(Updates with Moynihan comment in the fourth paragraph)
July 8 (Bloomberg) -- Bank of America Corp. named Terry Laughlin, currently the top manager for soured loans and foreclosures, as the firm’s next chief risk officer after it earmarked another $20.4 billion to cover bad mortgages.
Laughlin, head of Legacy Asset Servicing, will take the new post late in the third quarter, according to an internal memo obtained today by Bloomberg News. The move fills a vacancy created after former risk chief Bruce Thompson was picked to succeed Chief Financial Officer Charles Noski, 58, who said in April he was stepping aside because of an illness in his family.
Laughlin’s job includes helping Chief Executive Officer Brian T. Moynihan avoid the kinds of mistakes that led to billions of dollars in losses after the 2008 acquisition of Countrywide Financial Corp. The lender has dropped 28 percent in the past year of New York trading on concern that costs tied to lax home lending and faulty foreclosures will cut into profits.
“Terry is steeped in the issues which represent the most significant risk we face, and his ultimate transition into the chief risk officer position reflects that and his deep industry expertise,” Moynihan said in the memo. “While there is more work ahead, in a relatively short period of time, Terry has helped us make significant progress on our legacy issues.”
Paula Dominick, global compliance executive, will serve as interim chief risk officer until Laughlin begins, the firm said. Gary Lynch, a former Securities and Exchange Commission enforcement director, will begin as head of legal, compliance and regulatory relations on July 11, the memo said.
Bank of America said June 29 it will report its sixth quarterly loss since the middle of 2008, citing a $8.5 billion settlement with investors who bought bonds including Countrywide loans that later went sour. That followed accords with Fannie Mae, Freddie Mac and bond insurer Assured Guaranty Ltd.

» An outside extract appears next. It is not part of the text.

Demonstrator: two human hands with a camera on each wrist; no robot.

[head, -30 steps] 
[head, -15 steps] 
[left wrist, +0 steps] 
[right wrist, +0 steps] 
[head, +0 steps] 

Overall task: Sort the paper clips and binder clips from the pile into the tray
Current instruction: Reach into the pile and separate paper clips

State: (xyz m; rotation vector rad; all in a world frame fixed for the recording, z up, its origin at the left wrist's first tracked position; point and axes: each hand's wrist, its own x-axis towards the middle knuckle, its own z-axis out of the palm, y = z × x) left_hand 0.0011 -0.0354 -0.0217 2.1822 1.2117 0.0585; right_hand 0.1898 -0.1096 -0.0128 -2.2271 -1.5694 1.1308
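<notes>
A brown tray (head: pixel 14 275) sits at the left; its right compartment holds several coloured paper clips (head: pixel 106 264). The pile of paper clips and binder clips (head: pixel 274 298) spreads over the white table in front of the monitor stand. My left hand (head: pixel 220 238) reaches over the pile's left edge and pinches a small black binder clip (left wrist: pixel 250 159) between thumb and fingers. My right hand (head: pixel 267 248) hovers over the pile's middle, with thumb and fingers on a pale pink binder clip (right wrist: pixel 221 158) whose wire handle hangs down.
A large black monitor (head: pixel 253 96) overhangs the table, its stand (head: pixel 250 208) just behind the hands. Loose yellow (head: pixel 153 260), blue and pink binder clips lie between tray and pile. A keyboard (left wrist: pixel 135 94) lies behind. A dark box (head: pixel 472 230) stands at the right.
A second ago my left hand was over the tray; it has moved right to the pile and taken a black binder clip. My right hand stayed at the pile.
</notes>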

“It’s our job, management’s job, to eliminate risks that we can to allow this company to go forward,” Moynihan, 51, told analysts the same day during a conference call.
As chief risk officer, Thompson has had to deal with the consequences of defective loans inherited in the Countrywide takeover. Thompson had several management roles at the firm’s investment bank, including head of global capital markets, before starting as chief risk officer in January 2010.